= Problem to solve =
I'd like the listing below copied exactly, with the images left out.

[Supplied material Boundary: Start]

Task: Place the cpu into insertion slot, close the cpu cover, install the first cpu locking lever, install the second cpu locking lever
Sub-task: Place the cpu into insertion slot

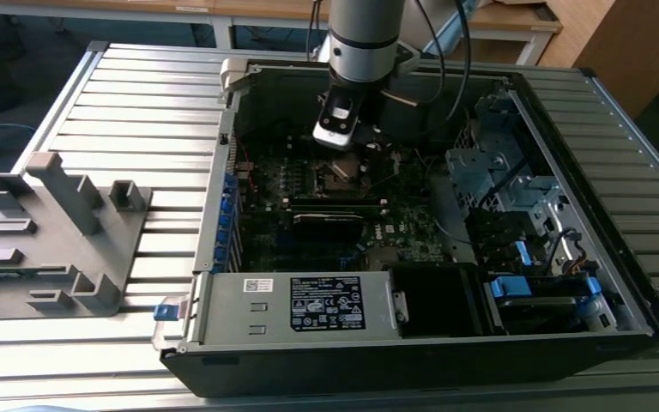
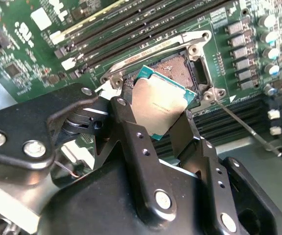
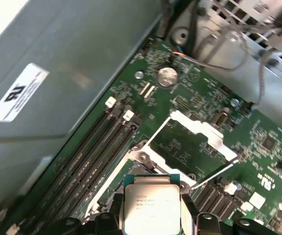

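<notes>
Item 1, gripper point(image 2: 158, 108): I see its two black fingers point(image 2: 131, 122) clamped on opposite edges of the cpu point(image 2: 161, 102). In the exterior view the gripper point(image 1: 341, 142) hangs inside the open computer case point(image 1: 421, 365), over the motherboard.

Item 2, cpu: grey metal top towards both wrist cameras, green edge showing. It is held just over the insertion slot point(image 2: 180, 68) and is not seated (I cannot tell whether a corner touches).

Item 3, cpu cover point(image 3: 203, 128): silvery frame swung open, away from the slot, with green board visible through its window.

Item 4, locking lever point(image 3: 214, 174): thin metal rod, released, standing out at an angle beside the slot. The same locking lever point(image 2: 243, 128) also shows in the second wrist view.

Item 5, memory slots point(image 3: 96, 152): long dark rows running alongside the slot.

Item 6, table point(image 1: 135, 94): slatted metal, carrying the case.
</notes>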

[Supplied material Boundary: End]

= Solution to the problem =
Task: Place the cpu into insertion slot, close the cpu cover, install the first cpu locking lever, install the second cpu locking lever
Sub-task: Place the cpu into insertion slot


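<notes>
Item 1, gripper point(image 2: 158, 108): I see its two black fingers point(image 2: 131, 122) clamped on opposite edges of the cpu point(image 2: 161, 102). In the exterior view the gripper point(image 1: 341, 142) hangs inside the open computer case point(image 1: 421, 365), over the motherboard.

Item 2, cpu: grey metal top towards both wrist cameras, green edge showing. It is held just over the insertion slot point(image 2: 180, 68) and is not seated (I cannot tell whether a corner touches).

Item 3, cpu cover point(image 3: 203, 128): silvery frame swung open, away from the slot, with green board visible through its window.

Item 4, locking lever point(image 3: 214, 174): thin metal rod, released, standing out at an angle beside the slot. The same locking lever point(image 2: 243, 128) also shows in the second wrist view.

Item 5, memory slots point(image 3: 96, 152): long dark rows running alongside the slot.

Item 6, table point(image 1: 135, 94): slatted metal, carrying the case.
</notes>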

Nothing more is needed to finish the exercise.